Poem: "Unforeseen" by Reid Bush, from What You Know. © Larkspur Press.
Unforeseen
Before we buried him, no one thought
to trace around his hand.
It would have been an easy thing to do
if you could stand his fingers cold, stiff:
just a piece of paper underneath
and pen or pencil.
I don't think there's anybody
could half imagine in a million years
how much since he died we've argued
over just how big his hands were.
It's hard to know when you need to
what it is you're going to want.
Thoughts on the poem:
A poem is all about compression, about saying things in as brief a space as possible. And so instead of telling us who died and how or even that someone died, the poet starts off in medias res (in the middle of things) by saying: (afterwards we realized that) we hadn't thought to trace the (dead man's) hand before we buried him. If you could stand doing it, it would have been a simple task, just needing pen and paper. It is left to the reader to infer all the other stuff that went beforehand, even who this man is...which remains a mystery throughout, and is a kind of gift to us, as it allows each reader to bring to the poem his or her own memories and his or her own needs for who the man "must" be. We read that into the poem, personalizing it and thereby "own" it a little more.

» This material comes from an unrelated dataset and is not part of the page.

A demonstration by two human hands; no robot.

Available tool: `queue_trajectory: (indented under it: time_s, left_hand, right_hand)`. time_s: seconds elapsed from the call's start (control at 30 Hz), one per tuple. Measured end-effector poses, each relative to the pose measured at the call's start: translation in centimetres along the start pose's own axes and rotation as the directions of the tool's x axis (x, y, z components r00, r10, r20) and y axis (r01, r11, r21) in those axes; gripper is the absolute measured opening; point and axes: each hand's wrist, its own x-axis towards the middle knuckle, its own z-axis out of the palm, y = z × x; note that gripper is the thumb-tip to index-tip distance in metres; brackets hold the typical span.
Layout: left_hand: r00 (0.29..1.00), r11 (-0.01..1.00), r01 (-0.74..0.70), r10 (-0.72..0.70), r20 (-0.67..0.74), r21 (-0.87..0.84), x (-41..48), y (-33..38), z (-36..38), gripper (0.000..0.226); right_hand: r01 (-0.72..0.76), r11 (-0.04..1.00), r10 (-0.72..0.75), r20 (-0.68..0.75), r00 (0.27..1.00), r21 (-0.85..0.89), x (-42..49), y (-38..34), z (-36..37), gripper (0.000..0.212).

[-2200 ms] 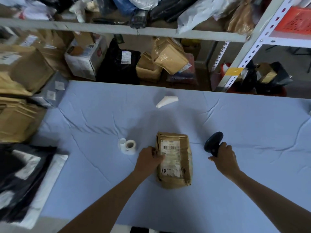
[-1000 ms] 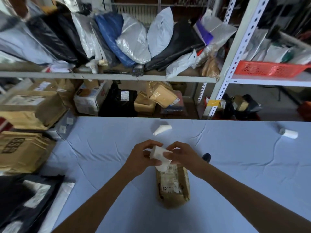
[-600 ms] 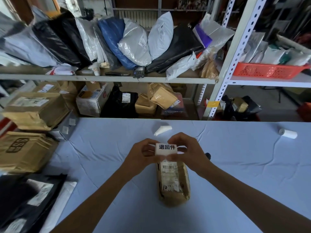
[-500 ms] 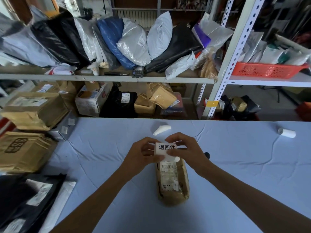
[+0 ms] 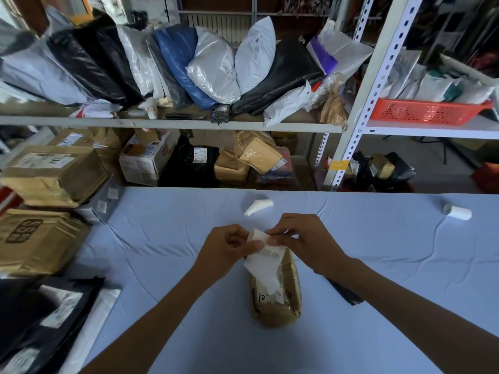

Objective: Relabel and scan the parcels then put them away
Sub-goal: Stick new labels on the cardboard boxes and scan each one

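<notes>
A: Where's the parcel?

B: The brown parcel lies flat on the bench, centre, near side, with its old label face up. It isn't put away.

A: Hands?

B: Both are on the new label. The left hand pinches its left edge between thumb and curled fingers. The right hand pinches the top corner. The sheet hangs over the parcel's far end and droops across the old label. Can't tell if it touches.

A: Relabel done?

B: No, it looks mid-step. The person seems to be peeling it or lining it up, and it isn't stuck down yet.

A: Scan?

B: Can't tell. The dark scanner lies on the bench right of the parcel, mostly hidden under the right forearm. Nobody is holding it.

A: What's left?

B: Stick the label, probably scan, then shelve. The stacked parcels at the left are likely waiting too.
</notes>
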Motion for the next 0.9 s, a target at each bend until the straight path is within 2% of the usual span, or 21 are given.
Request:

“We've argued over just how big his hands were”: this brings to mind several things -- " You're in good hands with AllSTATE"; "He's got the whole world in his hands"; someone's having got your life in his hands...Big hands are capable, workman's hands; they can catch things and not let them fall. “Big hands, big heart” too, and therefore all the connotations that go along with big heart.

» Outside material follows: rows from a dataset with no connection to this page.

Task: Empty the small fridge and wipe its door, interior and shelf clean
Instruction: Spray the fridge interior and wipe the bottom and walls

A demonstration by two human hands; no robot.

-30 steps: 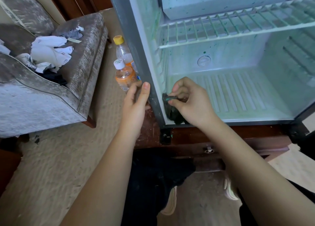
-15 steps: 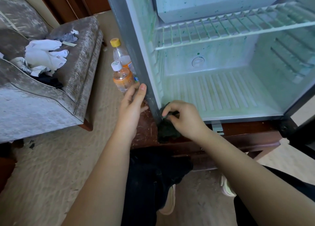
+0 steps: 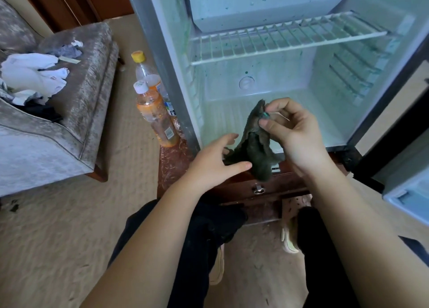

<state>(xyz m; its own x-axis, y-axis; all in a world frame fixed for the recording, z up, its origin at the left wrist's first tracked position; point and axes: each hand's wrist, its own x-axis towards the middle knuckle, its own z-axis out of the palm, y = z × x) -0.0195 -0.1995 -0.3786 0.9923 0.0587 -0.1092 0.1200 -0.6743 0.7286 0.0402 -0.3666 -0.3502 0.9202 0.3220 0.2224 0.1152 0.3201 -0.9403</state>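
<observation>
2 bottles [image 3: 155,119] stand at the bench [image 3: 174,168] left edge, just beside the fridge [image 3: 160,52] left wall. Left hand [image 3: 209,166]: released, fingers straight, at the dark cloth's [image 3: 255,152] lower left edge. Right hand [image 3: 296,133]: pinches the cloth's top corner. The cloth hangs before the fridge's front lip, well below the wire shelf [image 3: 290,34].

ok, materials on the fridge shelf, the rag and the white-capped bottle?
Wire shelf: thin parallel rods, matte white, likely coated metal, with green specks on it.
Rag: dark fuzzy cloth, perhaps terry or microfibre. It hangs limp in folds from the right hand.
White-capped bottle: clear glossy plastic, orange liquid showing through.
</observation>
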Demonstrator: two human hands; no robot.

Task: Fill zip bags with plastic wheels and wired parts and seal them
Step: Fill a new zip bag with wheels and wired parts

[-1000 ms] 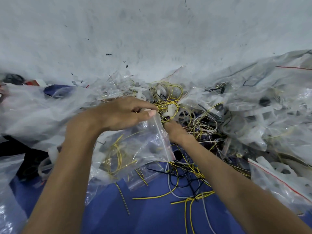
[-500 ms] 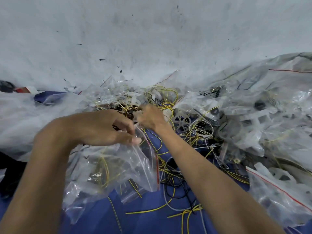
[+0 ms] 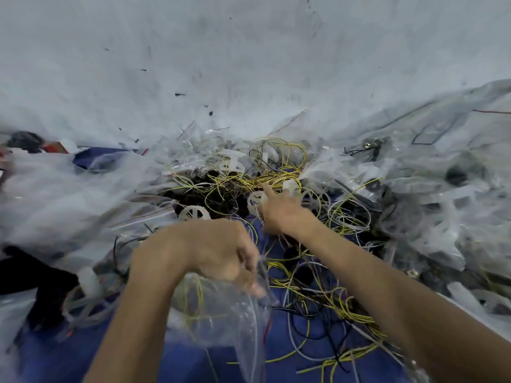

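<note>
My left hand (image 3: 218, 252) grips the mouth of a clear zip bag (image 3: 221, 322) that hangs below it, with yellow wires inside. My right hand (image 3: 279, 214) reaches forward into the pile of yellow, black and white wires (image 3: 276, 172), with one finger stretched toward a white plastic wheel (image 3: 255, 200); the frame is blurred there and I see nothing held in it. Another white wheel (image 3: 193, 212) lies just left of it, and a third (image 3: 231, 167) sits farther back in the tangle.
Heaps of clear plastic bags lie at the left (image 3: 60, 194) and right (image 3: 431, 189). Loose wires (image 3: 326, 299) spread over the blue cloth (image 3: 132, 352) under my right forearm. A pale wall (image 3: 249, 64) rises behind. Dark items (image 3: 25, 139) sit far left.
My left hand has pulled the bag back toward me and lower. My right hand has left the bag's mouth and moved forward and right into the wire pile, by a white wheel.
</note>
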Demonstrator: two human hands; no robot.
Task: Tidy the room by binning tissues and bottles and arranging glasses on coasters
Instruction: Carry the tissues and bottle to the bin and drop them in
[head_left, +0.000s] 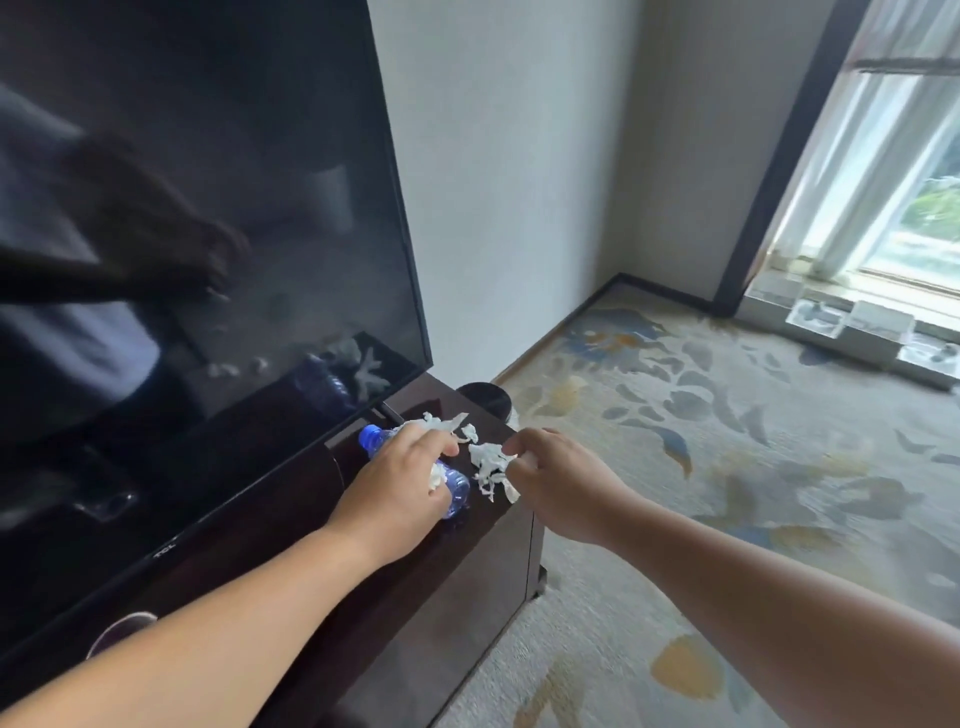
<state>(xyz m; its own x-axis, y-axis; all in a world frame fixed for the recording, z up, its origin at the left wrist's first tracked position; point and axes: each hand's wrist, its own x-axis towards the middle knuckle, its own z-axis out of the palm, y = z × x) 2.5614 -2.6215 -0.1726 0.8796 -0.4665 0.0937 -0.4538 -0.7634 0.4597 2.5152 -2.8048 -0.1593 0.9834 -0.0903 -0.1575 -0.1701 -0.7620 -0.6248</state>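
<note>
Head view: at the cabinet's (467, 561) far right corner, the left hand (402, 483) closes its grip over a light, crushable blue-capped bottle (456, 494) lying flat, best taken round its middle. The right hand (550, 478) pinches soft, easily torn tissue shreds (488, 460) just beside it. The television's (208, 208) lower bezel reads TCL; no bottle label is legible.

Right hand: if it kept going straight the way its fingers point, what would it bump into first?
The right hand pinches the torn tissue scraps on the dark cabinet; beyond them it would probably meet the left hand gripping the plastic bottle.
</note>
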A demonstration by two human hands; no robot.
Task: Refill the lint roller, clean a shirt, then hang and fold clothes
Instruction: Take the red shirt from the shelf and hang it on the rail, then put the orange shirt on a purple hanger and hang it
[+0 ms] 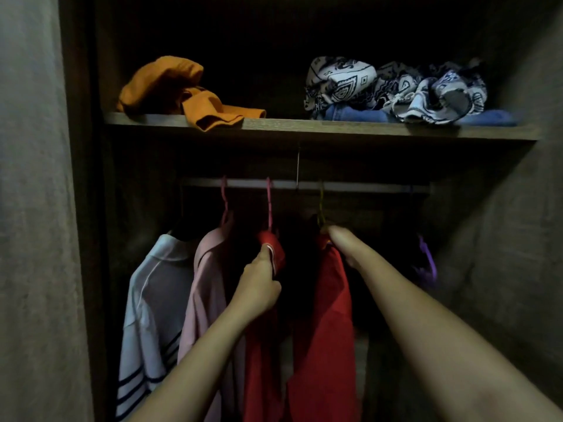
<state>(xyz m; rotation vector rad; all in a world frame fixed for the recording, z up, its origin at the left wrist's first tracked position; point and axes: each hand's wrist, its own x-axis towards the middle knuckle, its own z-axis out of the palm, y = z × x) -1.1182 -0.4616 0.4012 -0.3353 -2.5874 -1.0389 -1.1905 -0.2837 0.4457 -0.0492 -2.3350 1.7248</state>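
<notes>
Inside a dark wardrobe, a metal rail [350,187] carries hangers with clothes. A red shirt [326,315] hangs under a yellow hanger [320,208]. My right hand [342,243] reaches to the top of that shirt at the hanger's shoulder; its fingers are partly hidden behind the cloth. My left hand [259,284] pinches the collar of a second red garment [272,248] that hangs on a pink hanger [269,205]. Left of it hang a pink shirt [207,284] and a white shirt with dark stripes [152,306].
A wooden shelf [304,127] above the rail holds a crumpled orange garment [182,89] at the left and a patterned black-and-white cloth [393,86] on blue jeans [353,114] at the right. A purple hanger [426,260] hangs at the far right. Wardrobe walls close both sides.
</notes>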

Also, note the exaggeration of “I don’t think there’s anybody could half imagine in a million years...” that sort of being surprised at the strength of their own reactions, how much the arguing has been over his hand size, over HOW BIG his hands were. Not his hand size but HOW BIG...This big, or bigger? Even bigger? Just how big?!
"It's hard to know when you need to/ what it is you are going to want" (when someone dies). Who would have thought, at the moment when they buried him, that they would have wanted to know the exact dimensions of his hand size...And yet of course, that is NOT the point. Knowing exactly how big his hands were would not have solved anything really, or would have solved more than was wanted. The point was the myth of How big his hands were, how big his heart...Not a question you really want resolved into inches and ounces, millimeters and grams, which are meaningless in such a context. No one truly cares how big his hands really were in those terms (knowing the measurements would only diminish the man and the “myth”), only that they seemed very big, very capacious, very...well, whatever words come to mind, which is ALL that matters in the end. Despite the last line, wanting the hand-tracing, and not having it are probably both good things because it allows memory to do its job in recreating the man...In my opinion. But what you want is not always what you need anyhow. Here, what I think is implied is needed is the family gathered round arguing about how big the man’s hands were, that act of familial remembering, much more than any settling of the argument by dragging out proof.